Records contained in a dataset:
--

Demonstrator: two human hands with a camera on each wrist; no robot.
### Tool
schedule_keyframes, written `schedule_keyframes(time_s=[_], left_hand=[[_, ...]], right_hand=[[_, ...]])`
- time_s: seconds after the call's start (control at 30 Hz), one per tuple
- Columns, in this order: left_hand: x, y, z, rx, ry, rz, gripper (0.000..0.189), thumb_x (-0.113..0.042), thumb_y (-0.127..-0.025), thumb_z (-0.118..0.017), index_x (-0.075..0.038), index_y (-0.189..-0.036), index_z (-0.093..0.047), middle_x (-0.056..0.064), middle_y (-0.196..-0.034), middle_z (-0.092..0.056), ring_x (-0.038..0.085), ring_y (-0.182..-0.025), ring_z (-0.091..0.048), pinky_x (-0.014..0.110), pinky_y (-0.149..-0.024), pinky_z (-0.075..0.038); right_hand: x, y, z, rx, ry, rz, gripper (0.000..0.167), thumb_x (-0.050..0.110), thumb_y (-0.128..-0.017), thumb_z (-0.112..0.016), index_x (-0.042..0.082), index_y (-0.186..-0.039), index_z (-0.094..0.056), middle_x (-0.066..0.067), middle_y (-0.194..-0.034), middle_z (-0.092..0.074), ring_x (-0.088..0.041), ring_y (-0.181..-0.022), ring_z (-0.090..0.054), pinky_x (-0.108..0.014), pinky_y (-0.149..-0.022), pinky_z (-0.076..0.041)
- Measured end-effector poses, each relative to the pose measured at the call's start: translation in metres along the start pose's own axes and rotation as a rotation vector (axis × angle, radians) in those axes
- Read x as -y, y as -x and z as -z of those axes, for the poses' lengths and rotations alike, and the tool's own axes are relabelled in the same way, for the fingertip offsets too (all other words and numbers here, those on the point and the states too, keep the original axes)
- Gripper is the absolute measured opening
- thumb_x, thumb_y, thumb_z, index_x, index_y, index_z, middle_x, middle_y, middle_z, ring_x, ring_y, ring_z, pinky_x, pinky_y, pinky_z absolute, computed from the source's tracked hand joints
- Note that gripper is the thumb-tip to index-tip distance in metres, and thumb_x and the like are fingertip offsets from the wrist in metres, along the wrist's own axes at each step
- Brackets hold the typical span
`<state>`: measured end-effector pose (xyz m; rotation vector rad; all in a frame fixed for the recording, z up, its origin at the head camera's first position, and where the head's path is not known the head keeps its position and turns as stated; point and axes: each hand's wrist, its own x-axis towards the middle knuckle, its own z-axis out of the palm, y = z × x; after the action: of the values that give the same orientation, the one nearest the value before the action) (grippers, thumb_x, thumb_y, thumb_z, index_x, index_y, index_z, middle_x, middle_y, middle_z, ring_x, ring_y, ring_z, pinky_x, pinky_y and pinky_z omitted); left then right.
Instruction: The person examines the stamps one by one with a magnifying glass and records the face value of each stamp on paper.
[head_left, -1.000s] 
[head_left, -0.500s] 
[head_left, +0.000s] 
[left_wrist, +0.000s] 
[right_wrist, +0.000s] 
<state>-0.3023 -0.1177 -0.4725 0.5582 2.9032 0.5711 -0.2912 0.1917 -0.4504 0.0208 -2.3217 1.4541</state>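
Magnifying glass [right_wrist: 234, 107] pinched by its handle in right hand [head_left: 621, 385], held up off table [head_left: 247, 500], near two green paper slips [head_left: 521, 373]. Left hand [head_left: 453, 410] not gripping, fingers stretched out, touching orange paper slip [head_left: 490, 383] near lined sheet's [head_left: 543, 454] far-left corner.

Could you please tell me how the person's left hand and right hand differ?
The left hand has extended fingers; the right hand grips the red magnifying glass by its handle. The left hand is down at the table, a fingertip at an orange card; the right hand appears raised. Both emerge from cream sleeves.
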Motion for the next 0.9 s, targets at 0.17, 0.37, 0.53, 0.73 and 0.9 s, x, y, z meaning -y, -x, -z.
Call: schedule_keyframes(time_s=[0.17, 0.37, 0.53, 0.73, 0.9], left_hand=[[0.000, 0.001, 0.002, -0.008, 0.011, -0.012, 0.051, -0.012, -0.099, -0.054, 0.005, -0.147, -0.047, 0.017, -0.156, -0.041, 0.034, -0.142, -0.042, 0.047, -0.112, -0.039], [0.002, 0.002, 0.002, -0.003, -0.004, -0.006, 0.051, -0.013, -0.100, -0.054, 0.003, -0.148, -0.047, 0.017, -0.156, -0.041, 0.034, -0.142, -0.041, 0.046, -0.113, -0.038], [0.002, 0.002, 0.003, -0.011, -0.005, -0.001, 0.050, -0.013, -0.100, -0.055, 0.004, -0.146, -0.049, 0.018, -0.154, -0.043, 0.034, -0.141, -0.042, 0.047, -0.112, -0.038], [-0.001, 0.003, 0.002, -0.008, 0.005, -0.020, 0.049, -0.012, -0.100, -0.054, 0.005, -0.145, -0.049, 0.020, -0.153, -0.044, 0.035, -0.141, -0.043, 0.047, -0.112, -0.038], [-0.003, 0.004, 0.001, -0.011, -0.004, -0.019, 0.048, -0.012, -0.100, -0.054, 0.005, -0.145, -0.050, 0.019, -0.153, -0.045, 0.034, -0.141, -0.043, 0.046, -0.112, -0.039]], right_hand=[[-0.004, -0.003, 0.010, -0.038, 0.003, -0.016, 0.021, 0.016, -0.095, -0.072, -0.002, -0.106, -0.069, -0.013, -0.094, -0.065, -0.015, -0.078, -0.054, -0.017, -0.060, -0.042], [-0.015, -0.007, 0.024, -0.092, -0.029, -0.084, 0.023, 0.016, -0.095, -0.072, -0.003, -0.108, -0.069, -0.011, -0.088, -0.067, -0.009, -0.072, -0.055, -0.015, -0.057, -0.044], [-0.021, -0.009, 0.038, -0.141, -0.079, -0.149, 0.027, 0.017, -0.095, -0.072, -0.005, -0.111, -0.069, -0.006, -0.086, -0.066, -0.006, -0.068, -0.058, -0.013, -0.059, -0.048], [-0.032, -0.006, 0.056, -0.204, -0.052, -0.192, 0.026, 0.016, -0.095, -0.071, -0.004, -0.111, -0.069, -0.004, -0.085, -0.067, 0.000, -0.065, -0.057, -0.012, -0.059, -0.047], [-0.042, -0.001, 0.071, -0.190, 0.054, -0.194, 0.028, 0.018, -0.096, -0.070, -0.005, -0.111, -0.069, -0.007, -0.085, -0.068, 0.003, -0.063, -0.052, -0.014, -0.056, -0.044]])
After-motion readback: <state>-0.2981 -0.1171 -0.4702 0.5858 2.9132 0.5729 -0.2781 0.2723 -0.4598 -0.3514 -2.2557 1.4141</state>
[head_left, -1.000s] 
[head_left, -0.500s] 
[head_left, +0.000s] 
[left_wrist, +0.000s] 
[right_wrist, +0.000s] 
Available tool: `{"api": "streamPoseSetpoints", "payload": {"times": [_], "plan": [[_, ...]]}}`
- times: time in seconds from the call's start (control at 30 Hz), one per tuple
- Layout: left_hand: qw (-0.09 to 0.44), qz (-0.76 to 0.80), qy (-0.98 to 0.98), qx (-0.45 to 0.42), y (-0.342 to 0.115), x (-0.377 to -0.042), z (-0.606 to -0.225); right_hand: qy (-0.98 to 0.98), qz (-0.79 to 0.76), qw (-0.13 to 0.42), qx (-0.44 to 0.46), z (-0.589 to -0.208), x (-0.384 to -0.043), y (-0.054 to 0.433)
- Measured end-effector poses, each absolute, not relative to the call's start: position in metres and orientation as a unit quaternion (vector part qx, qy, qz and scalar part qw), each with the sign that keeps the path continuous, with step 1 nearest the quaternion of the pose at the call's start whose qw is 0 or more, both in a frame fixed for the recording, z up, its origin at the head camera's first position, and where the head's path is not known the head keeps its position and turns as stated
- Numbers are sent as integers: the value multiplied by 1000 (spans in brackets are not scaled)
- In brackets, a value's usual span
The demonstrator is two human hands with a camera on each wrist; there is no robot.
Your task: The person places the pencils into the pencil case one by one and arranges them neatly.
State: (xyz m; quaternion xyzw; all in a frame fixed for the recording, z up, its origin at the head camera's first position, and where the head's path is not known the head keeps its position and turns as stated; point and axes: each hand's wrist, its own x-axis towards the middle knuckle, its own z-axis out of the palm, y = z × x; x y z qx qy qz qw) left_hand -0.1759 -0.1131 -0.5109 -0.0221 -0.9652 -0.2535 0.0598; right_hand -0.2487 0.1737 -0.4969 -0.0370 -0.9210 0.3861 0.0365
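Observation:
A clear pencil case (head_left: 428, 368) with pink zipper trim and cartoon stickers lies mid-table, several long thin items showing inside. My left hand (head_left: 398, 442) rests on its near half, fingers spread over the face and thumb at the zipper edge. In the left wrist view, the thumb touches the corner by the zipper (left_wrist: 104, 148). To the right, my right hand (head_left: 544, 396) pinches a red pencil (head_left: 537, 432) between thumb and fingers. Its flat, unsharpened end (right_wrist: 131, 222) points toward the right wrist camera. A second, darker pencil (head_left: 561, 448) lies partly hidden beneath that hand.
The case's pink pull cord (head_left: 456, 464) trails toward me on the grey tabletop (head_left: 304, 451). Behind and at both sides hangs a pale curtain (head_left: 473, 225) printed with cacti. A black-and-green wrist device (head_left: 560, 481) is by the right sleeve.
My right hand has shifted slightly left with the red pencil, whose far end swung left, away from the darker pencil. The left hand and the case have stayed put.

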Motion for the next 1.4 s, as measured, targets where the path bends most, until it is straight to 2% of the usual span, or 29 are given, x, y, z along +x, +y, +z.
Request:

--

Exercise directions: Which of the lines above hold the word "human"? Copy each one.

Written answer:
Demonstrator: two human hands with a camera on each wrist; no robot.
The demonstrator is two human hands with a camera on each wrist; there is no robot.

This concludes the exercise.